From the line with "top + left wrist" through the final line, please write out the listing exactly, including both of those lines.

*-*-*

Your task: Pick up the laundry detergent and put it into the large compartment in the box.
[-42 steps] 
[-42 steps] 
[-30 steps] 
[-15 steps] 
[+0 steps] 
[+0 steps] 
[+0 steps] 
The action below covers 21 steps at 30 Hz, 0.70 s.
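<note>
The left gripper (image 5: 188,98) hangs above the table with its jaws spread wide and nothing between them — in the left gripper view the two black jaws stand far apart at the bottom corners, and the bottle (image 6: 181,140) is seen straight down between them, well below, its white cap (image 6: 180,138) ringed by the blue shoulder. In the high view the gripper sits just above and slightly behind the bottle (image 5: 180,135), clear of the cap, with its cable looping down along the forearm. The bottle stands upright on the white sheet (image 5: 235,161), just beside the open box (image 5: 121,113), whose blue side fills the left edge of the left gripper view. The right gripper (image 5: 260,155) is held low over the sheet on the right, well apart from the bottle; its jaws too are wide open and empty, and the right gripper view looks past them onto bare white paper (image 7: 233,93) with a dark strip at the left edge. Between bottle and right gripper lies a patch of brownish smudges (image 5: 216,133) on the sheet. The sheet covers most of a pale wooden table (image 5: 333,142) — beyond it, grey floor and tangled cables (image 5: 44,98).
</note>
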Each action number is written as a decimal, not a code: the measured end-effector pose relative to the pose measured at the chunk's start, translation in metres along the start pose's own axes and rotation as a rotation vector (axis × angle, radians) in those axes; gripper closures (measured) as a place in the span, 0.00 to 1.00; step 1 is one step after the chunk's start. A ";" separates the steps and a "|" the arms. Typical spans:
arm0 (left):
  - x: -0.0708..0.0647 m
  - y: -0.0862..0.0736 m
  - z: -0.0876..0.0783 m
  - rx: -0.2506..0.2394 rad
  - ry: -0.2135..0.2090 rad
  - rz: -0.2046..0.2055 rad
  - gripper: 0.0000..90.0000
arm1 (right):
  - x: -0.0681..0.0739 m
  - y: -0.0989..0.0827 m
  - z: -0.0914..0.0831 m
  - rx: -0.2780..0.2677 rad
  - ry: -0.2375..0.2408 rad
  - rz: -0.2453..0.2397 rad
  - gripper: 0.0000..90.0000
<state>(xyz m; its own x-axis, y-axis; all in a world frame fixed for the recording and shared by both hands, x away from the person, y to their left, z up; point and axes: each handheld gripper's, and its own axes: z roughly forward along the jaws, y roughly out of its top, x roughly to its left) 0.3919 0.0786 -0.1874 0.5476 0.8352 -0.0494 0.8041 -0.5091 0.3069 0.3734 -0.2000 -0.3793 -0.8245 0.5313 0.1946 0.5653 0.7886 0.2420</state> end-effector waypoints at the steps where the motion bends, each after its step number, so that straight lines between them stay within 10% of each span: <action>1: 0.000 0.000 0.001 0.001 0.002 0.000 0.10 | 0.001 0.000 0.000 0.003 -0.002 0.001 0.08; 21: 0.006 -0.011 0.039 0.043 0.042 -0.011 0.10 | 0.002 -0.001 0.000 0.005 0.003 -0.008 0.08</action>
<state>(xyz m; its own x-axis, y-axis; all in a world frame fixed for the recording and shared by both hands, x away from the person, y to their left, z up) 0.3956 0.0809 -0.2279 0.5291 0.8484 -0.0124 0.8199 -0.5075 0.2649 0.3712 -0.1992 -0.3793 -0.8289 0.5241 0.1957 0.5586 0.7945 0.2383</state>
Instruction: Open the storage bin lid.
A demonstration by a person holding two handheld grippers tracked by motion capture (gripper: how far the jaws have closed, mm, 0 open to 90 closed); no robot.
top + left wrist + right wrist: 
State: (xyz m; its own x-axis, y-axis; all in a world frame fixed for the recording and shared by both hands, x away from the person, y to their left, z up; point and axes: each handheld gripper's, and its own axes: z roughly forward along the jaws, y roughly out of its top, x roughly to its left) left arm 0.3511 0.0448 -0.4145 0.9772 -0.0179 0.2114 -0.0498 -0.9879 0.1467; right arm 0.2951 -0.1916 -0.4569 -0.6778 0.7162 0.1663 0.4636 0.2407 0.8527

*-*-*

» Result of this task
top + left wrist + right wrist: 
State: (xyz m; its own x-axis, y-axis; all in a world frame fixed for the recording and shared by both hands, x away from the person, y to their left, z up; point and axes: each handheld gripper's, and its own axes: z roughly forward along the jaws, y roughly out of its top, x roughly to its left) left arm 0.3511 0.0448 -0.4145 0.9772 -0.0179 0.2114 -0.0498 -0.9879 0.1467; right arm 0.2951 -0.1916 -0.4569 -0.6778 0.7162 0.1663 0.4636 0.2407 0.8527

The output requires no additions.